··· Dataset

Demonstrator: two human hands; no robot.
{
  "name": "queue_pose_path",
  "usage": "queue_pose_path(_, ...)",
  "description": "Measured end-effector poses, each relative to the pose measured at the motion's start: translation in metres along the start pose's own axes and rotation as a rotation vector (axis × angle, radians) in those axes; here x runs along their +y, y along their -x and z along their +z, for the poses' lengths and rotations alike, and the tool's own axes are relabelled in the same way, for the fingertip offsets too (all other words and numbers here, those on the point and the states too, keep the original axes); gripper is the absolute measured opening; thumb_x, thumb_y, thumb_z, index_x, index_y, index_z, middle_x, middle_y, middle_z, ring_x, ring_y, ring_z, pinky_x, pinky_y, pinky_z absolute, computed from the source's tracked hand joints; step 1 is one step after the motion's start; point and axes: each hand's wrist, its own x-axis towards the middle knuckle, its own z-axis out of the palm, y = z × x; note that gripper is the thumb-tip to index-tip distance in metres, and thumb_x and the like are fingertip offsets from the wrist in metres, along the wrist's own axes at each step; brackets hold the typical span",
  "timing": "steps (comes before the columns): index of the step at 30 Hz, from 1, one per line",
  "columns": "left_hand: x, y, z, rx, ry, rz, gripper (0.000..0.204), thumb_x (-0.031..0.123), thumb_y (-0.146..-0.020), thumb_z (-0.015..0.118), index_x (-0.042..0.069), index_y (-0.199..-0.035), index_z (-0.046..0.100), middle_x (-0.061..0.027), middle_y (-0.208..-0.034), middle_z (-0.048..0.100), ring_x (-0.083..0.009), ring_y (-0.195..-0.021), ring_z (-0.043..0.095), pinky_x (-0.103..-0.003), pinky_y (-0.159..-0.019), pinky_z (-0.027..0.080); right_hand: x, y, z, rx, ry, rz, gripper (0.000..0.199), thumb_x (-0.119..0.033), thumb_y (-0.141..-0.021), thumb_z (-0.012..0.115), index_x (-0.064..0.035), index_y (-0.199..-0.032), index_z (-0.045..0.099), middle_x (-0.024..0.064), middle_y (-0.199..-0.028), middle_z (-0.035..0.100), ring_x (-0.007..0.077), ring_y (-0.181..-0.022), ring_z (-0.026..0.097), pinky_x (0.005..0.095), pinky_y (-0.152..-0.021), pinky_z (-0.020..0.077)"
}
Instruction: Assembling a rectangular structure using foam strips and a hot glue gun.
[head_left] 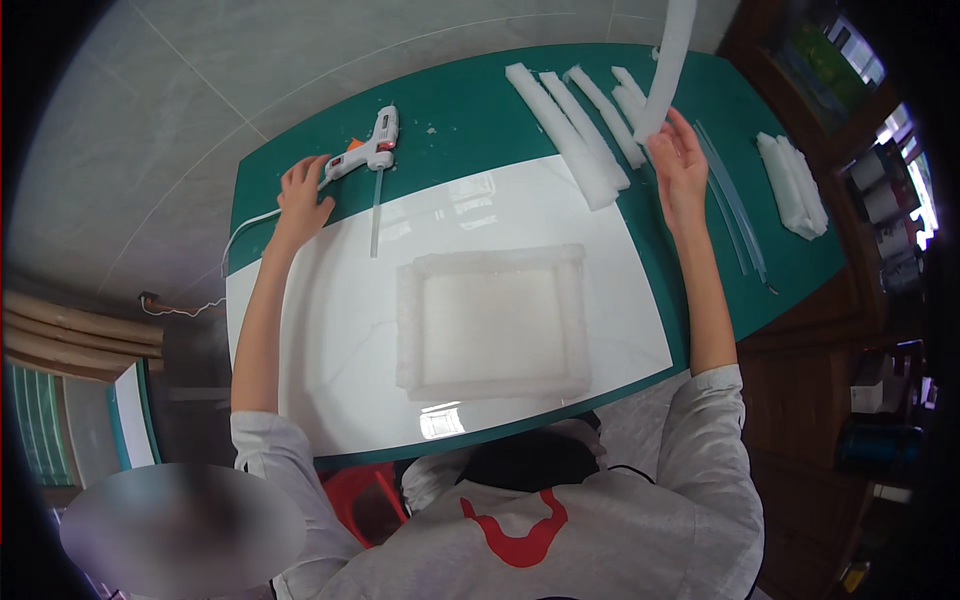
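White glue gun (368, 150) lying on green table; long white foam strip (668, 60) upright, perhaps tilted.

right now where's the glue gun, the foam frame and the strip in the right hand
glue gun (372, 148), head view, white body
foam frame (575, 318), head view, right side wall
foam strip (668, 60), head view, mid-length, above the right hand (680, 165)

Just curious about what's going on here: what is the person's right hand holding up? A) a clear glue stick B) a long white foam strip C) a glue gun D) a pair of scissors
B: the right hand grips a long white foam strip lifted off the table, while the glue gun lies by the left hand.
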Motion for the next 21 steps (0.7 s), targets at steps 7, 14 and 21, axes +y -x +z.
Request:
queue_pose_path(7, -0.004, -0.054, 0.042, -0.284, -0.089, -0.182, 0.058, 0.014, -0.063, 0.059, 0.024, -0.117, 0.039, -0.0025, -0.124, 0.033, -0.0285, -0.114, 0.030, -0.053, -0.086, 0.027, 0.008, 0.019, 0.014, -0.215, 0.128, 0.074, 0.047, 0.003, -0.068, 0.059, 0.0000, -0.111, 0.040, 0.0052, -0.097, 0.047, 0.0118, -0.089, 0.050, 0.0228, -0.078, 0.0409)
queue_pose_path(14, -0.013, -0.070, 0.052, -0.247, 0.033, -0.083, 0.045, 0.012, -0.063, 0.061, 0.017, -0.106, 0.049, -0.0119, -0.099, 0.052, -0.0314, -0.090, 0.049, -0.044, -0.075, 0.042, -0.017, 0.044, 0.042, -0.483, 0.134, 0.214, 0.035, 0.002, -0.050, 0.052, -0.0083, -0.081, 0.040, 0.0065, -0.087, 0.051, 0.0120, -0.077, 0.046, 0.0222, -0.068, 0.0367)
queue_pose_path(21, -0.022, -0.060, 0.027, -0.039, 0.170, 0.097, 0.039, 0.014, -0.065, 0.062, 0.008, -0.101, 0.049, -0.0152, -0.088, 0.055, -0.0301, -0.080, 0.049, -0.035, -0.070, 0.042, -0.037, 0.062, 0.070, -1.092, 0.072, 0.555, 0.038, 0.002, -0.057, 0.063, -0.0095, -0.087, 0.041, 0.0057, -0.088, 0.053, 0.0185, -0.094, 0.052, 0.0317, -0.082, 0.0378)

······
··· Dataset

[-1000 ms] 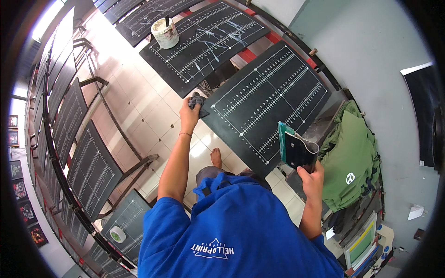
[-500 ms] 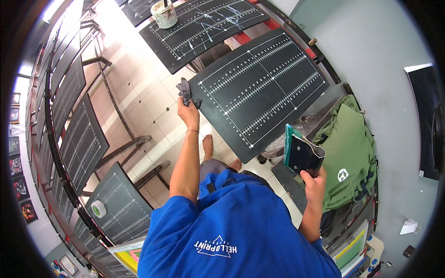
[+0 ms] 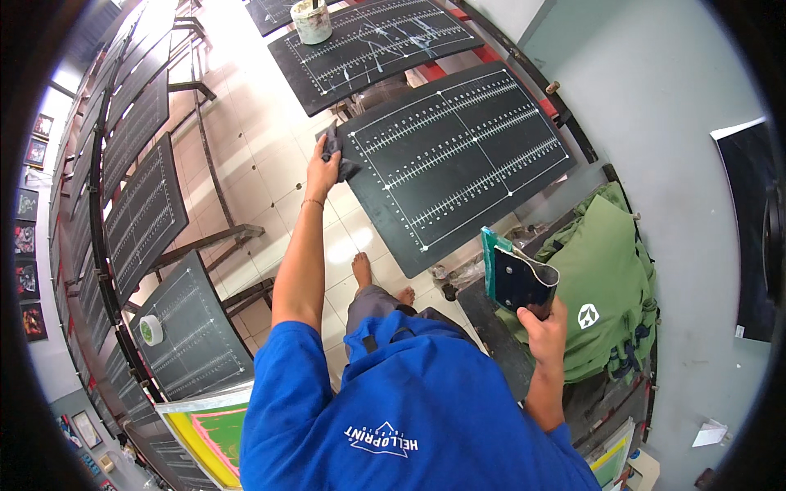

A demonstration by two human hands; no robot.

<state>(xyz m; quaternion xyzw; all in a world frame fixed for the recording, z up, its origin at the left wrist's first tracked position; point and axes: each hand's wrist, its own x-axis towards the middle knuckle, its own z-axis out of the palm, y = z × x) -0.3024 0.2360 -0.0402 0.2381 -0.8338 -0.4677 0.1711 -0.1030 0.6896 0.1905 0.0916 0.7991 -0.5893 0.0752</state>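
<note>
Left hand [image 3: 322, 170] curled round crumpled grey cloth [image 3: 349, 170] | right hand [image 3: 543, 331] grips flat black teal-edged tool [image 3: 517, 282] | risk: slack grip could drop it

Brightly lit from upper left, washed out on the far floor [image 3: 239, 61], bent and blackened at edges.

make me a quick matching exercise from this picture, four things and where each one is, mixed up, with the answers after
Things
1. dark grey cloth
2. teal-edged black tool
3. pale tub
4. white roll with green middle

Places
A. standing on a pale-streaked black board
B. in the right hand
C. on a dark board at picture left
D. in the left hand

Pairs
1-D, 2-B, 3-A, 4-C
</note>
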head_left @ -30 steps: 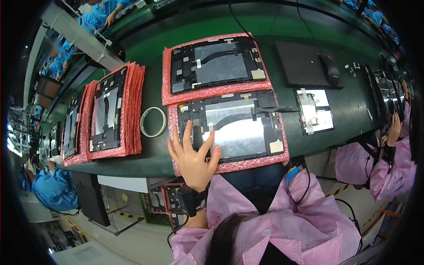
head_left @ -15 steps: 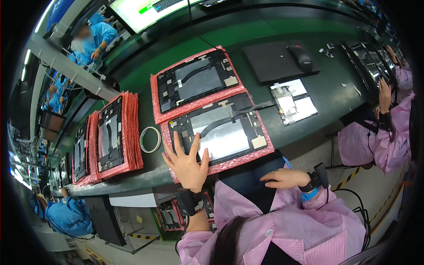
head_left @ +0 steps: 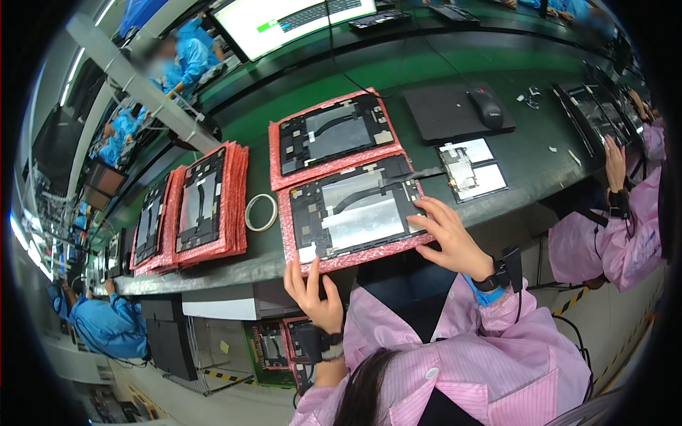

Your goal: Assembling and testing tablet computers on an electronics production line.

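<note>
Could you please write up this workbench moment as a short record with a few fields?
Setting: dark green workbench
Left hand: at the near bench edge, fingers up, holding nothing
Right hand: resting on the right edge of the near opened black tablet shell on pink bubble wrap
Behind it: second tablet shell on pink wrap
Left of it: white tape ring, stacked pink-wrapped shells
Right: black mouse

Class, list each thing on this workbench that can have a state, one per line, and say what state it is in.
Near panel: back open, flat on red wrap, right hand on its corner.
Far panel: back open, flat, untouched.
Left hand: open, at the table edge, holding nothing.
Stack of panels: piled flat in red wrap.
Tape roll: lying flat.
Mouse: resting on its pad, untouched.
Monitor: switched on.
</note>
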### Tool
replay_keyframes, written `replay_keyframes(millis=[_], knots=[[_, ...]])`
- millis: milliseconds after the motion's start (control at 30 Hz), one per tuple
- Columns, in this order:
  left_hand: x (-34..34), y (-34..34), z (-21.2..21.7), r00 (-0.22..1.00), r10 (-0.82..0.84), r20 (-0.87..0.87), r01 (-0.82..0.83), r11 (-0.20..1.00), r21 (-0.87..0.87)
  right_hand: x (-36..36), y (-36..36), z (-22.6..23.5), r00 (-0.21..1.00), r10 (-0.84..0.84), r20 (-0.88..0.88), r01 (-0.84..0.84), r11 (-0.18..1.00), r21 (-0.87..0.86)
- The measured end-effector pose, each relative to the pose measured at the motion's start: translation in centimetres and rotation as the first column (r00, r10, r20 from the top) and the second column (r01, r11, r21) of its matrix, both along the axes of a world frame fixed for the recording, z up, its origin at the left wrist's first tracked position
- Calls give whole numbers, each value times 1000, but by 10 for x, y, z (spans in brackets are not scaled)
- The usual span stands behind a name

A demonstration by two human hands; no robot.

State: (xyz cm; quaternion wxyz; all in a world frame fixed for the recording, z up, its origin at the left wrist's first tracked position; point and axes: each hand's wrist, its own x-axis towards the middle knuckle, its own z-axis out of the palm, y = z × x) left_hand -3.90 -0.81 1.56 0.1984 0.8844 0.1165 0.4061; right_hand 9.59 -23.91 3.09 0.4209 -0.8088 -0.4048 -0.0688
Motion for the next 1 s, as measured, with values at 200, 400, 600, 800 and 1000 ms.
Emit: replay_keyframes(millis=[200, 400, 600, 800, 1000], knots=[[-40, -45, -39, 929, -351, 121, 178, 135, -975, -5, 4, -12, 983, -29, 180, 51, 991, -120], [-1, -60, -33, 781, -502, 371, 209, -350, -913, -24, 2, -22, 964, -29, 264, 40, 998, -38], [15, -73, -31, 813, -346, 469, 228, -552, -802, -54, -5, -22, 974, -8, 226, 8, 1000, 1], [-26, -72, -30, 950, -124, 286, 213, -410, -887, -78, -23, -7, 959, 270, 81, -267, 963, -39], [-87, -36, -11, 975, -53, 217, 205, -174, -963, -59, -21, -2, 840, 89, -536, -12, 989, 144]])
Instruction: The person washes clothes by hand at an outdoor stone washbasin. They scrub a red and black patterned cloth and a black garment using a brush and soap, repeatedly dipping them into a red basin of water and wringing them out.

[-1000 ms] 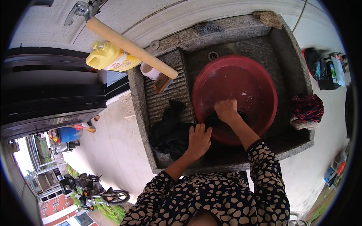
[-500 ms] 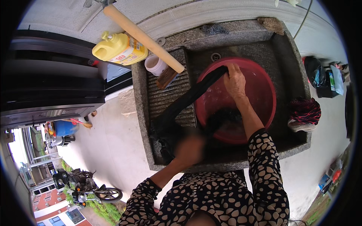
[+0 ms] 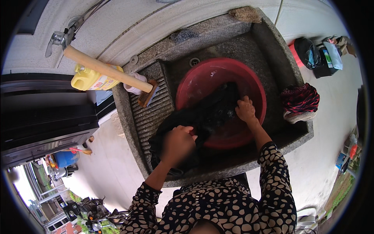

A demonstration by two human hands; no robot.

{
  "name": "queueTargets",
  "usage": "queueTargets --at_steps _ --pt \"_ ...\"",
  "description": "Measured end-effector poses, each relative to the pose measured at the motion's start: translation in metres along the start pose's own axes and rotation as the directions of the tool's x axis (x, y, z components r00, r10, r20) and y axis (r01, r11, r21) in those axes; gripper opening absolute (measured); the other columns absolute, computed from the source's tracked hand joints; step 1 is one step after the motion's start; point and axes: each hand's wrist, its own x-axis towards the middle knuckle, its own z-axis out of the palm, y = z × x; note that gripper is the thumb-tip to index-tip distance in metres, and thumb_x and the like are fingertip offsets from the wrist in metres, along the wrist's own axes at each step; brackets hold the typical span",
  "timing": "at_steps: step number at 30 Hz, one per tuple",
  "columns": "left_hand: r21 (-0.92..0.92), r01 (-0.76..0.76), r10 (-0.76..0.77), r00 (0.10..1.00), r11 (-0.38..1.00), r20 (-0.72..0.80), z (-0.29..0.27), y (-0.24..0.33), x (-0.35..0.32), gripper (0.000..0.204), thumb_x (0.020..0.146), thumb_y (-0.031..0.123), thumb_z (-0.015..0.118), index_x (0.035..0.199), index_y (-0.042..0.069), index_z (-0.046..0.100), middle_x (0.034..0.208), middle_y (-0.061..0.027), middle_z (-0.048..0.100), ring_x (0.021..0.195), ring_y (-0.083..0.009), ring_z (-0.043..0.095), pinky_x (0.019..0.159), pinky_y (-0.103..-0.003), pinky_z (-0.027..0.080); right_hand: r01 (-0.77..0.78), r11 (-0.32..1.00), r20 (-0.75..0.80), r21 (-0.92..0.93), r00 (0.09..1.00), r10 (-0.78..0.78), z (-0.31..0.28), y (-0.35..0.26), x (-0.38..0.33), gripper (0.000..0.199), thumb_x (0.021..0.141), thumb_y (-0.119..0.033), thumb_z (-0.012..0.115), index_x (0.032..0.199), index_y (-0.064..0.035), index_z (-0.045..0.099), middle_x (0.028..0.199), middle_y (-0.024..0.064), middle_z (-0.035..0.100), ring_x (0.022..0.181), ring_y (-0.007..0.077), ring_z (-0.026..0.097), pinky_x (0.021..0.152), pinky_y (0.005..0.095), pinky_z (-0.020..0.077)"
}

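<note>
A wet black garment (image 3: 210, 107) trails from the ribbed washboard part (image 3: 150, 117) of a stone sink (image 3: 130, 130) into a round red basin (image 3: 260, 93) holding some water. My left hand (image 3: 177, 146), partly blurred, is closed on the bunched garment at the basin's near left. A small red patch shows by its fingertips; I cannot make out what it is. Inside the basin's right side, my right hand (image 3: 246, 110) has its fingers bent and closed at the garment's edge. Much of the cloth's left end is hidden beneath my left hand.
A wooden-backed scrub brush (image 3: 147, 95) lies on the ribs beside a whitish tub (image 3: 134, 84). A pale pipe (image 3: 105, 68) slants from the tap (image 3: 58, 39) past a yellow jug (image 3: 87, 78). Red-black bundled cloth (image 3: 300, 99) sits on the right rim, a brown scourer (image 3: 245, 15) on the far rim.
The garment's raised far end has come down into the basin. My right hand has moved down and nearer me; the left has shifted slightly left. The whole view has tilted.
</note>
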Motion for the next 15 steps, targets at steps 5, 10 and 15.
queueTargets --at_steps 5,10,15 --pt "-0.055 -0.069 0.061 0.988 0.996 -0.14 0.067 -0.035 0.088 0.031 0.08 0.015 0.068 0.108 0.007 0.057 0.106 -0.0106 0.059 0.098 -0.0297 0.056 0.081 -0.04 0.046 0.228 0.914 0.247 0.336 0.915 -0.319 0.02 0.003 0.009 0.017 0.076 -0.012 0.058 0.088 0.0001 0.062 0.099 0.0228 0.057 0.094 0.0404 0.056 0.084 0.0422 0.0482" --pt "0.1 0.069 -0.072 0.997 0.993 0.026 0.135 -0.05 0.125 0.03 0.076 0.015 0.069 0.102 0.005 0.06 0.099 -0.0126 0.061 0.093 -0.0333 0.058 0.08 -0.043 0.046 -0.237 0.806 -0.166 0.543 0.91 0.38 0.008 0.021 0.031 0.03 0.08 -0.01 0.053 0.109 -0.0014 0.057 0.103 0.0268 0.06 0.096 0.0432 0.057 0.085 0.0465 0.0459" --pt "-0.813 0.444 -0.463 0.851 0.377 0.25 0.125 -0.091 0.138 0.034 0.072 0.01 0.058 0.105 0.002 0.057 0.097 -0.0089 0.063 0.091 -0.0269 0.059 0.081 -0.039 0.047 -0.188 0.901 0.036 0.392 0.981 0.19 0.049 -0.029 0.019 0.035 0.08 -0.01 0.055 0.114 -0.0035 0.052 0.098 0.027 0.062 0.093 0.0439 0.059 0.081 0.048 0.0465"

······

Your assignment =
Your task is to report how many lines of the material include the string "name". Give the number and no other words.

Worked solution =
3